That is why the last line of the song and album is such a powerful album ending statement:

“Well I’m already there in my mind and that’s good enough for now.” (In other words, DYLAN will find communion with G-d, not through institutional religion, but by his own way and G-d’s calling, through mind and song).

Or as Paul Anka or Frank Sinatra would sing, “I’ll do it my way.”

Getting back specifically to the song, Richard F. Thomas remarks about the studio recording, Love Sick, in his book, Why Bob Dylan Matters, “The melancholy (of the song) is only made more stunningly poignant and beautiful by the bluesy voice of the singer and the music of it all.”

While the sorrow and pain are evident in Dylan’s vocals, the song structure also contributes to the underlying sadness with its use of minor to major to minor chords.

Tony Attwood in Untold Dylan also finds purpose with the music in connection with its lyrics:

“Trying thinking of that pulsating beat and the reverberating guitar gives us the plod of the lyrics walking, but the sudden quick guitar change at the end of each verse jerks us out of the descent.”

Margotin and Guesdon in their book, Bob Dylan, All The Songs, describes the production perfecting this song:

“The gloomy atmosphere of the production is in perfect harmony with the lyrics. According to Daniel Lanois, ‘We treated the voice almost like a harmonica when you overdrive it through a small guitar amplifier.’ The vocals are actually very dark, sepulchral, almost evoking the classic horror films. This ‘spinning’ effect is produced by an Eventide He500 stereo flanger. It is also one of the first times Dylan permitted the distortion of his voice by studio effects.

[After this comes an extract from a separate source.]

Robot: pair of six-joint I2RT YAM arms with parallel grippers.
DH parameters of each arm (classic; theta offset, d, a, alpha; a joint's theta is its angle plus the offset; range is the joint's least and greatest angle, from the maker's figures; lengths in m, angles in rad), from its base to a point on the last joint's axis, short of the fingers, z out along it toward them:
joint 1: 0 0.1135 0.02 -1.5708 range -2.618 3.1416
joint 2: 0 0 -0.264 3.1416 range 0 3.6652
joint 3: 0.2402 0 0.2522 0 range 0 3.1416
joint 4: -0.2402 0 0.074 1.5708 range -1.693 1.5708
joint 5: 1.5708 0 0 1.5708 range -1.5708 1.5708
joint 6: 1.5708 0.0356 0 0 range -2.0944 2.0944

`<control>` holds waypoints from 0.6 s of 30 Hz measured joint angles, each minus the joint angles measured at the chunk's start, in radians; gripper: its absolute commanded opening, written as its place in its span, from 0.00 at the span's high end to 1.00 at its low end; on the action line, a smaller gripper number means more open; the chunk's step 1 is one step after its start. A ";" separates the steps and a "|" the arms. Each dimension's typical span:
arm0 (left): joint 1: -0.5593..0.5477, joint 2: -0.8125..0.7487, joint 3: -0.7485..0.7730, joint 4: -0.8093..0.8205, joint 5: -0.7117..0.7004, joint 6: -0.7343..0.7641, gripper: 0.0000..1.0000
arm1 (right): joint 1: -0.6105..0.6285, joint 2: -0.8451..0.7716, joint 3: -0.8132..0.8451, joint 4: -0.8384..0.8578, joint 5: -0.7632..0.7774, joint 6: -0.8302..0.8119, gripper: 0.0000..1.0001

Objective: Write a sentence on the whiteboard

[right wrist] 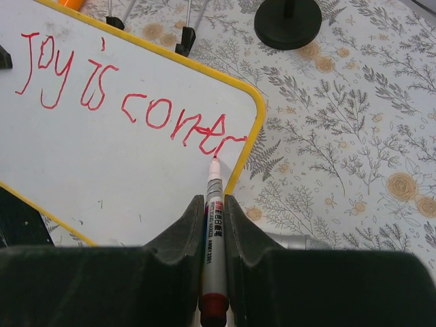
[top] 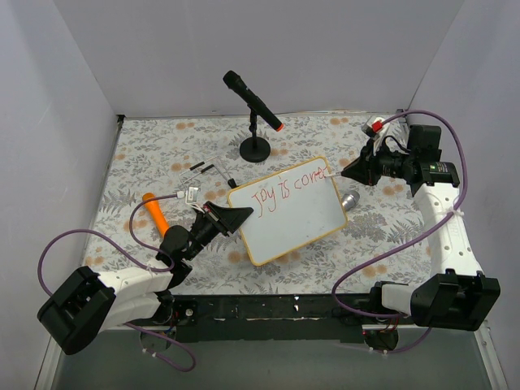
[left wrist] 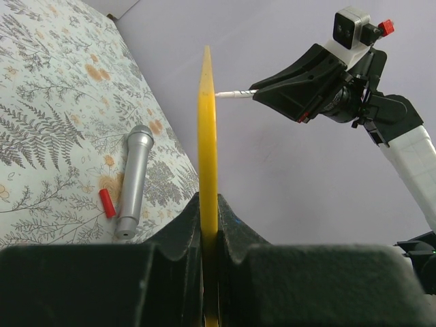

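On whiteboard [top: 296, 227], right tool [right wrist: 214, 203] holds marker [right wrist: 214, 262] tip against sentence [right wrist: 158, 113].

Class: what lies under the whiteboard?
A silver microphone and a red cap lie beneath the whiteboard. From above, it covers the cap and most of the microphone.

**Board and arms fill the table's middle; the flanks lie open**

The whiteboard [top: 292, 223], clamped at its left edge by the left gripper [top: 242, 216], blocks the centre, with the right gripper [top: 348, 172] pinching a marker [right wrist: 214, 238] at its far right corner. A black microphone on a stand [top: 252, 99] guards the back. A silver microphone [top: 351, 201] lies just beside the board's right edge, and an orange cylinder [top: 154, 211] lies by the left arm. Bare tablecloth [top: 390, 236] opens front right and back left; white walls [top: 65, 89] close three sides.
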 measured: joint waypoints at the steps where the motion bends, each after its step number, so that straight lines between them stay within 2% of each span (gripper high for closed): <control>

“Since the 1960’s, (Dylan) had refused to follow the sonic experiments of many artists of the time. The result is mesmerizing. The orchestration releases a dark feeling, in particular Augie Meyers on organ and Jim Dickinson on the Wurlitzer.

“In the introduction, a rhythmic loop is buried in the sound mass. The presence of two drummers does not affect the clarity of the mix. Neither of them takes over the song. On the contrary, their parts remain airy. The production is again remarkable: Daniel Lanois created an absolute unique world.”

Evidently, Love Sick is a favourite of Dylan. As of 2018, he has performed it 835 times.

Although sonically speaking, I like the audio album version of Love Sick best, there is an interesting performance I would like to share with you.

Look for the “Soy Bomb” incident during the Grammy Awards Dylan and band performance:

Dylan hardly bats an eye when the “Soy Bomb” guy comes on stage!

Michael Portnoy, the “Soy Bomb” guy, was hired by Dylan’s production company to stand in the background with the other dancers and groove to the music.

Unexpectedly, Portnoy ripped off his shirt, displaying “Soy Bomb” written across his chest, stepped on stage, and started dancing and contorting spastically.

Portnoy explained his found meaning and relevance in the song:

“Soy”… represents dense nutritional life. “Bomb” is, obviously, an explosive destructive force. So, “soy bomb” is what I think art should be: dense, transformational, explosive life.”

According to Entertainment Weekly, “he meant Soy Bomb as a ‘spontaneous explosion of the self’ to re-invigorate the current music scene.”

Both Saturday Night Live and The Tonight Show, parodied the event with Will Ferrell and Jay Leno, respectively, portraying Portnoy.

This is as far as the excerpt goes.